* _What to do_
Copy out, from the entries below, each line that holds the string "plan".

+++

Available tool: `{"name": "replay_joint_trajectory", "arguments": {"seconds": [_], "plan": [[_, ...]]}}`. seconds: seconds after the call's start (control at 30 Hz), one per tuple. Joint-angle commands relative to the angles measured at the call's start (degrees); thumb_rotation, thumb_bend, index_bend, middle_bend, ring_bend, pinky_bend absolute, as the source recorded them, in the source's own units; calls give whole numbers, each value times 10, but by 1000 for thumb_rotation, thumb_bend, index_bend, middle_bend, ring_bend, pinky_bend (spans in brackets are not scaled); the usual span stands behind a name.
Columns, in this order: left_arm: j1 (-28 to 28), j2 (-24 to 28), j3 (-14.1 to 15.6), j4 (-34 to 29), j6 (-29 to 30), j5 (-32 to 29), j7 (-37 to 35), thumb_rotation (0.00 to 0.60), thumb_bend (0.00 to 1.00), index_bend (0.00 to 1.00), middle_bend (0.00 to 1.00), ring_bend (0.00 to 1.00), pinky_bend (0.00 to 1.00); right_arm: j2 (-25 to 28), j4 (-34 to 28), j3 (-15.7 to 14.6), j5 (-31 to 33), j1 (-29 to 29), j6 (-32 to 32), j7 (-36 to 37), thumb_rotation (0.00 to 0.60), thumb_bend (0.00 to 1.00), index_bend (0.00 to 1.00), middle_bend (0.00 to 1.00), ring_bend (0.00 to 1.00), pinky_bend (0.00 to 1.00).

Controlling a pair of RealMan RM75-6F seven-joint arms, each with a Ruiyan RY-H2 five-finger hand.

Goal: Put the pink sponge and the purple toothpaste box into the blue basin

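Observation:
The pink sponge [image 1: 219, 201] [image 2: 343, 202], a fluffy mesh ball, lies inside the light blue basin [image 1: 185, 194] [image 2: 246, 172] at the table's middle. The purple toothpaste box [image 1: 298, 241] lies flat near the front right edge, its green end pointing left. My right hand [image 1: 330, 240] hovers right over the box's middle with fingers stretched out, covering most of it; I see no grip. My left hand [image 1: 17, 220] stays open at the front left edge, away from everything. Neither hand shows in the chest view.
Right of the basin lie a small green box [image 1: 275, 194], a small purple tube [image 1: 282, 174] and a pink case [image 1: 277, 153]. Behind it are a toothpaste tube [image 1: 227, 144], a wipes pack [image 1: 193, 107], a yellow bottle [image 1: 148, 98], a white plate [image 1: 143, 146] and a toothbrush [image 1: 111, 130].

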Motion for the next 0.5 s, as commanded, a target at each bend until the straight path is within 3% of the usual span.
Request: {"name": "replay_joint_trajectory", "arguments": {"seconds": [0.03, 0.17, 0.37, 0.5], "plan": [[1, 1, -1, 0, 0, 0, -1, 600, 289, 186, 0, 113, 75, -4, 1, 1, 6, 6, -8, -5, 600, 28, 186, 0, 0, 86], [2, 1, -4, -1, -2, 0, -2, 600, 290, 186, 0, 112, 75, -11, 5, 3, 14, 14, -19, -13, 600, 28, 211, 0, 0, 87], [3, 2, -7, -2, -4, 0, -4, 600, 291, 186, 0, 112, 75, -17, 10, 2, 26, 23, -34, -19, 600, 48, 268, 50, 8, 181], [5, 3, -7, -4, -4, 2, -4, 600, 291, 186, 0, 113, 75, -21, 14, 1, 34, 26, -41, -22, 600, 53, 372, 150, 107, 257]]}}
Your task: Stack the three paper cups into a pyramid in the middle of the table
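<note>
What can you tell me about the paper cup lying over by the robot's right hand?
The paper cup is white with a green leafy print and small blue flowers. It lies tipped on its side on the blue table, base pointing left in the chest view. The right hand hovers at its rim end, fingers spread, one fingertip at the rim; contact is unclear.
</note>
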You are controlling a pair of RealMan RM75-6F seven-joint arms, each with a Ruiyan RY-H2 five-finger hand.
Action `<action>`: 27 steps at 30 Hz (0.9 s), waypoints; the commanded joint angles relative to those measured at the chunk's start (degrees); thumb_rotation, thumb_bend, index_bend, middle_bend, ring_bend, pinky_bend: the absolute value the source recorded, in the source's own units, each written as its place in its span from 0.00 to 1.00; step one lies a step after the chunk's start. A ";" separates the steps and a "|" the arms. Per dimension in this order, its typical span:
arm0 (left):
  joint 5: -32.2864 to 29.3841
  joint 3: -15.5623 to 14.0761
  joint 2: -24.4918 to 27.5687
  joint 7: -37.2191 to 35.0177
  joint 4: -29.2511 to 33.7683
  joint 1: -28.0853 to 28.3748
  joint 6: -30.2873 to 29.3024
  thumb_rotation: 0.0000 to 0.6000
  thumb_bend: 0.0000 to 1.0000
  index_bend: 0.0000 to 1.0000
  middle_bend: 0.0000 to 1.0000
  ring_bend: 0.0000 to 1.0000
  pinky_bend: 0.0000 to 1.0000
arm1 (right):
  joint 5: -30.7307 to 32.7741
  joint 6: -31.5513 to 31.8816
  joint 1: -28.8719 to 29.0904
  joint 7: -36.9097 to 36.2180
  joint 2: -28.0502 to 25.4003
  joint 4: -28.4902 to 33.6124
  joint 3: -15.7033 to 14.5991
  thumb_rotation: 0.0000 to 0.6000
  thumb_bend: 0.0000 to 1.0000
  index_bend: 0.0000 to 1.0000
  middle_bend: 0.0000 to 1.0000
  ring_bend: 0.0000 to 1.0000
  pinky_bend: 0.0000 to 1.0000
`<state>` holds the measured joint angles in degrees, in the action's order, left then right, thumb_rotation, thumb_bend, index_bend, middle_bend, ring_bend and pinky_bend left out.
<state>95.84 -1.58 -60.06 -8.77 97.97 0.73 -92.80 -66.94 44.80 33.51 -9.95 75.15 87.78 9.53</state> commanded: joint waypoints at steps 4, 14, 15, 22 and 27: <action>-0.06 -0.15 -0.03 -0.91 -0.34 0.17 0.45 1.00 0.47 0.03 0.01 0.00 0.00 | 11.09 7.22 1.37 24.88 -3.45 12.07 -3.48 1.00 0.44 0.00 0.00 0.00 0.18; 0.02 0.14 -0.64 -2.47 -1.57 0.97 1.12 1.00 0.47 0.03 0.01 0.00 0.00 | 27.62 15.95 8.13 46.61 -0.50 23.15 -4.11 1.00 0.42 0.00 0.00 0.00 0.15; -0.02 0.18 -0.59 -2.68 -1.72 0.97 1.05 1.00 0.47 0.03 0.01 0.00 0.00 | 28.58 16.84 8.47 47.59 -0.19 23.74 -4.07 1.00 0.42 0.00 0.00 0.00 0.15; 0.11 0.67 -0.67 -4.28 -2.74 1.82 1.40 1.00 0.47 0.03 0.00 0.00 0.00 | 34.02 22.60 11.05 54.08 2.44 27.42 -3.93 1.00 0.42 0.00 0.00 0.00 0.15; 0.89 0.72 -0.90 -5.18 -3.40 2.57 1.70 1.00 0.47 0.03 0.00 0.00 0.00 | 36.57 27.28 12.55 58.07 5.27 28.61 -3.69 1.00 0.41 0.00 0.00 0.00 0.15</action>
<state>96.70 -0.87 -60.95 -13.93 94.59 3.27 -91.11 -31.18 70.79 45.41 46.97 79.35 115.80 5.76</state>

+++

* _Task response_
Available tool: `{"name": "replay_joint_trajectory", "arguments": {"seconds": [_], "plan": [[_, ...]]}}`. seconds: seconds after the call's start (control at 30 Hz), one per tuple. Joint-angle commands relative to the angles measured at the call's start (degrees); thumb_rotation, thumb_bend, index_bend, middle_bend, ring_bend, pinky_bend absolute, as the source recorded them, in the source's own units; calls give whole numbers, each value times 10, but by 1000 for thumb_rotation, thumb_bend, index_bend, middle_bend, ring_bend, pinky_bend (spans in brackets are not scaled); the usual span stands behind a name.
Request: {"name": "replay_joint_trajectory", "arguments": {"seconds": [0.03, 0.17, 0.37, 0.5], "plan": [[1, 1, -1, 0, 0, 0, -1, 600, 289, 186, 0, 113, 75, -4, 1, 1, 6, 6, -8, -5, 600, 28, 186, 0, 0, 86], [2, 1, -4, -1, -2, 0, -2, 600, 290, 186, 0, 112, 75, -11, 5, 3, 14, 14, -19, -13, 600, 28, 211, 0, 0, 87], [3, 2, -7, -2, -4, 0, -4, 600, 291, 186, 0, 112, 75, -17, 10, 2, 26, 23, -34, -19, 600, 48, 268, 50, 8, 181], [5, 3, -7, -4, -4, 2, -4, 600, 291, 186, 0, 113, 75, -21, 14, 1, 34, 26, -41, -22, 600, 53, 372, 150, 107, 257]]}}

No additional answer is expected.